▶ _GOAL OF THE EXERCISE_
Search the listing below for the word "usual" and copy each line where it appears.

===============

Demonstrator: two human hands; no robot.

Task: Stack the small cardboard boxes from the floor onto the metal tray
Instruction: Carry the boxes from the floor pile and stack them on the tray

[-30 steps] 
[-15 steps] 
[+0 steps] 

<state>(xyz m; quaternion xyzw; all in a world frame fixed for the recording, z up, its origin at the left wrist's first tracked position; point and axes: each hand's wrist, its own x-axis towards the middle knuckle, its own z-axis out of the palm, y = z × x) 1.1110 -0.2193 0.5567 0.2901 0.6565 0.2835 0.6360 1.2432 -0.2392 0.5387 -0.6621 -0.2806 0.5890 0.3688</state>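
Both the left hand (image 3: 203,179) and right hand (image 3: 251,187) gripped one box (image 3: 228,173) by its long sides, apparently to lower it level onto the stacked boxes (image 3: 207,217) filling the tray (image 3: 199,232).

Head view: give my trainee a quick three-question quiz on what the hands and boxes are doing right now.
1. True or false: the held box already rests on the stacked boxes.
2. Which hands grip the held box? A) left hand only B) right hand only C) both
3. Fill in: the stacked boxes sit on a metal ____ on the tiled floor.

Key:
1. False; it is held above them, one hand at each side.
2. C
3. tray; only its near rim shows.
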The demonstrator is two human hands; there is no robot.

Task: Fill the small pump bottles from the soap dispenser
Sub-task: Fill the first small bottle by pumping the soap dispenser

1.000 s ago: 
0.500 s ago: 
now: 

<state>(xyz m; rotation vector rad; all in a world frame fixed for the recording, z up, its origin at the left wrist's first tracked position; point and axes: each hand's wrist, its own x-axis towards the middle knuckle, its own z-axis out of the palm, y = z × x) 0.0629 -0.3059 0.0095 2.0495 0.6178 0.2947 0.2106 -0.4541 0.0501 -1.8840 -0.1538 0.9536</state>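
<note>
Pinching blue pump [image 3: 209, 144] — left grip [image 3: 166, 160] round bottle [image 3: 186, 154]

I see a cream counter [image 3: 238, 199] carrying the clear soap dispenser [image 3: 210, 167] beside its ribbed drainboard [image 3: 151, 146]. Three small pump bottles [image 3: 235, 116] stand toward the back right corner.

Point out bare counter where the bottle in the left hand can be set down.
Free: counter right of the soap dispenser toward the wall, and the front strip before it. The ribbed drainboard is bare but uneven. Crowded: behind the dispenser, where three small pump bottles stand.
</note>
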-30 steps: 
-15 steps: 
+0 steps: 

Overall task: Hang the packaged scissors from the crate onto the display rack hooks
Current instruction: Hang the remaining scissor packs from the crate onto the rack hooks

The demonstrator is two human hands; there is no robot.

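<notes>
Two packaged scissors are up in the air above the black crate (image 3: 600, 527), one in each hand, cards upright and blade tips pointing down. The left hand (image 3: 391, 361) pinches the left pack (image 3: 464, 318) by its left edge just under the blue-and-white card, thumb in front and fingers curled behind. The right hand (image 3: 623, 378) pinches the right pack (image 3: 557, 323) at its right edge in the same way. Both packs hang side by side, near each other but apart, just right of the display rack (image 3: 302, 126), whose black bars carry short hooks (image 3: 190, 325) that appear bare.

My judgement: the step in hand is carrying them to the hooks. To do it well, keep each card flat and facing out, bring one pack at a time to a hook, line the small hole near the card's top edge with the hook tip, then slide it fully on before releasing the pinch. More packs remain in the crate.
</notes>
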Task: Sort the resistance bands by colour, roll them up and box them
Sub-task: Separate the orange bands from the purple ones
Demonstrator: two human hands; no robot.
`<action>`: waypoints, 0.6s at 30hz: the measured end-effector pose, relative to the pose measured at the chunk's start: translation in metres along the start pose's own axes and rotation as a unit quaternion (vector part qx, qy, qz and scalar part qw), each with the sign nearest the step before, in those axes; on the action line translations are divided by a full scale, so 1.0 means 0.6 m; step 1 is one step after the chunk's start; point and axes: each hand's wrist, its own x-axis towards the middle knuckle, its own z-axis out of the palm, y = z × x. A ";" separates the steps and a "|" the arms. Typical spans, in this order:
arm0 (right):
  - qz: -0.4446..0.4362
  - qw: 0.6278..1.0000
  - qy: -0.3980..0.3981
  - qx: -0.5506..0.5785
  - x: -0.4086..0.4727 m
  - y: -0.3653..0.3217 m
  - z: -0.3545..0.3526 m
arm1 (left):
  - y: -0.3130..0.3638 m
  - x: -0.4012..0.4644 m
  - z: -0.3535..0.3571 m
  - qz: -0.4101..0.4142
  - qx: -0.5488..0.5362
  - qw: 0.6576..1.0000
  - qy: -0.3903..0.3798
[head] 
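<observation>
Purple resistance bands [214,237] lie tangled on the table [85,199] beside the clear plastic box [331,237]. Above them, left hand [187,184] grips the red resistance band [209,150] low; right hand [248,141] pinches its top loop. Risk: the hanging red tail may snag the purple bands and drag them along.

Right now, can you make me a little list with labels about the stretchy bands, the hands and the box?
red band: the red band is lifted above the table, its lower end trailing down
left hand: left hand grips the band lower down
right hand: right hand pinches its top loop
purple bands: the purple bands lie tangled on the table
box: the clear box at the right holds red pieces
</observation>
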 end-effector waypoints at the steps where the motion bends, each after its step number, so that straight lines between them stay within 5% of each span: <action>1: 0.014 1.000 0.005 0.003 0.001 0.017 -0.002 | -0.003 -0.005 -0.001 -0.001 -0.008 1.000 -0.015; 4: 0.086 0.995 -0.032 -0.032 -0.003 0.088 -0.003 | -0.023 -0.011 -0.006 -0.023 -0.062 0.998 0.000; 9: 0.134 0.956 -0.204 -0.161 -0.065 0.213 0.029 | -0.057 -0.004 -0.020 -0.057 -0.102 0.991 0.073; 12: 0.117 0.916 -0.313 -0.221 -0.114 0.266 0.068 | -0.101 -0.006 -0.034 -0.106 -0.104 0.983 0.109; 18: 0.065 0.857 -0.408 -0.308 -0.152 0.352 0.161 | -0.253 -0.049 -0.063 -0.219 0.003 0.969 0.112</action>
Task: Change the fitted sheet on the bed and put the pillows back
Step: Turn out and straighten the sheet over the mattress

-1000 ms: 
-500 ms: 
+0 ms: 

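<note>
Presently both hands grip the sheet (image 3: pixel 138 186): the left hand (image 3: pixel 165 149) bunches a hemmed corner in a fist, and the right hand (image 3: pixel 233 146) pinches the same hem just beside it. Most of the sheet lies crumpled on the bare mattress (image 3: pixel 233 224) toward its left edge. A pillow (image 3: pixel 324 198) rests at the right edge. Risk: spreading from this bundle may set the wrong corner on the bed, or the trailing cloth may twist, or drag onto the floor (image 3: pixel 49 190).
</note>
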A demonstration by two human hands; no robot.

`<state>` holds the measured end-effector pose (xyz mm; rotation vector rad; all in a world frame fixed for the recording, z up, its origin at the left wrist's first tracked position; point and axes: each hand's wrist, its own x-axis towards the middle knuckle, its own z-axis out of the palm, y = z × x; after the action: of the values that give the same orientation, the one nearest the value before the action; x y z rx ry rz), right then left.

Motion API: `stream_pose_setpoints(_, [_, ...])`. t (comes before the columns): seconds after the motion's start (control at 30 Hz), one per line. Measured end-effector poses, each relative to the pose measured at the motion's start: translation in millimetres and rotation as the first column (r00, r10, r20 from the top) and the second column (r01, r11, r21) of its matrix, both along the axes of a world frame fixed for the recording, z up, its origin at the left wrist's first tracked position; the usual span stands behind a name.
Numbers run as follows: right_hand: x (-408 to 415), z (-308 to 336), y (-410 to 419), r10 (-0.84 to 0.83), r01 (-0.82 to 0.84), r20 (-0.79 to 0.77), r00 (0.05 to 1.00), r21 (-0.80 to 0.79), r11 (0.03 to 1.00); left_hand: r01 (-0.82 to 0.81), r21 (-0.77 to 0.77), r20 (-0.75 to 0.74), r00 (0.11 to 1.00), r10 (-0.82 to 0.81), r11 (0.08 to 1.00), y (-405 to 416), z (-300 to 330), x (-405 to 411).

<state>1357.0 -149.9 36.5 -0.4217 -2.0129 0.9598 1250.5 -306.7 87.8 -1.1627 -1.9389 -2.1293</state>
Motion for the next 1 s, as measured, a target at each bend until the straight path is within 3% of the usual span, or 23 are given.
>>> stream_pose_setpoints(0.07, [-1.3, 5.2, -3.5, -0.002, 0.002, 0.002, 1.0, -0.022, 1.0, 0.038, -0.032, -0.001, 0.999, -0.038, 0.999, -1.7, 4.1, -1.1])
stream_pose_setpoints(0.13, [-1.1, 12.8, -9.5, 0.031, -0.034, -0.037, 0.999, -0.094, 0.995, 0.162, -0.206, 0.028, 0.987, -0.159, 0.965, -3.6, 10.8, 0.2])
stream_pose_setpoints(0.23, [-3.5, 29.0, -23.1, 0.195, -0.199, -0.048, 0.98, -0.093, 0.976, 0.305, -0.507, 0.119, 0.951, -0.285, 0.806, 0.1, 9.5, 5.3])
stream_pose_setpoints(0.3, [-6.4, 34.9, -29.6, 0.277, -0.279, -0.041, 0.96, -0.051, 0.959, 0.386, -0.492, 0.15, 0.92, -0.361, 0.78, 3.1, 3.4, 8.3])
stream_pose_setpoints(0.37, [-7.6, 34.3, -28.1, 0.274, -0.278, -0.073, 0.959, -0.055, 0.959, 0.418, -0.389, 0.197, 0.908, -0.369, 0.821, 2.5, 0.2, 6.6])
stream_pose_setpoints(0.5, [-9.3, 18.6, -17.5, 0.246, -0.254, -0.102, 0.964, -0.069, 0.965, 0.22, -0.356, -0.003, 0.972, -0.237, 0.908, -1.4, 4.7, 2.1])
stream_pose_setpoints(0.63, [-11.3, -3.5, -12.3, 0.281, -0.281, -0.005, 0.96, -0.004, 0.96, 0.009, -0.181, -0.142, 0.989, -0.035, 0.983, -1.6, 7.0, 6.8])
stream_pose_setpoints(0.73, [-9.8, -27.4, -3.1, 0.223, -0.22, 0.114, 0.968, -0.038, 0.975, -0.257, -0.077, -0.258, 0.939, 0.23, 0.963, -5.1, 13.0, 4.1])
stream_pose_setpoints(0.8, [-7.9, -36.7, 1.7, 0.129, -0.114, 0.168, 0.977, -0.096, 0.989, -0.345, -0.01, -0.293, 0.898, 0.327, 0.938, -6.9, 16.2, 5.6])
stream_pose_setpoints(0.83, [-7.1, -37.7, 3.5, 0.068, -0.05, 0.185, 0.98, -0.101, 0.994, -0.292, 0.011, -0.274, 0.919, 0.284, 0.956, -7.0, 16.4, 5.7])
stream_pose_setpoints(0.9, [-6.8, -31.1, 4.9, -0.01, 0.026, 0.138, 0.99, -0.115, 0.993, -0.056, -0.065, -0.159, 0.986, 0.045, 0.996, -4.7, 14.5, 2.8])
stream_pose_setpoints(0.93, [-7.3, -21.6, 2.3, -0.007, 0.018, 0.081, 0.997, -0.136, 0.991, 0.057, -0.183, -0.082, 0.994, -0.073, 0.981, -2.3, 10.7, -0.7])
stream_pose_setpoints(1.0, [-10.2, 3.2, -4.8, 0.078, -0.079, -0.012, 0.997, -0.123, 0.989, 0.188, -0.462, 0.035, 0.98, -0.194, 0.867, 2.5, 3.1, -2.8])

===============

▶ _COMPLETED TASK_
Motion API: `stream_pose_setpoints(_, [_, ...])`. t (comes before the columns): seconds after the motion's start (control at 30 Hz), one per line. Measured end-effector poses, each relative to the pose measured at the motion's start: translation in millimetres and rotation as the first column (r00, r10, r20 from the top) and the second column (r01, r11, r21) of its matrix, both along the axes of a world frame fixed for the recording, z up, its origin at the left wrist's first tracked position; the usual span stands behind a name.
Motion for the next 1 s, as measured, a target at each bend until the straight path is within 3% of the usual span, or 23 are given.

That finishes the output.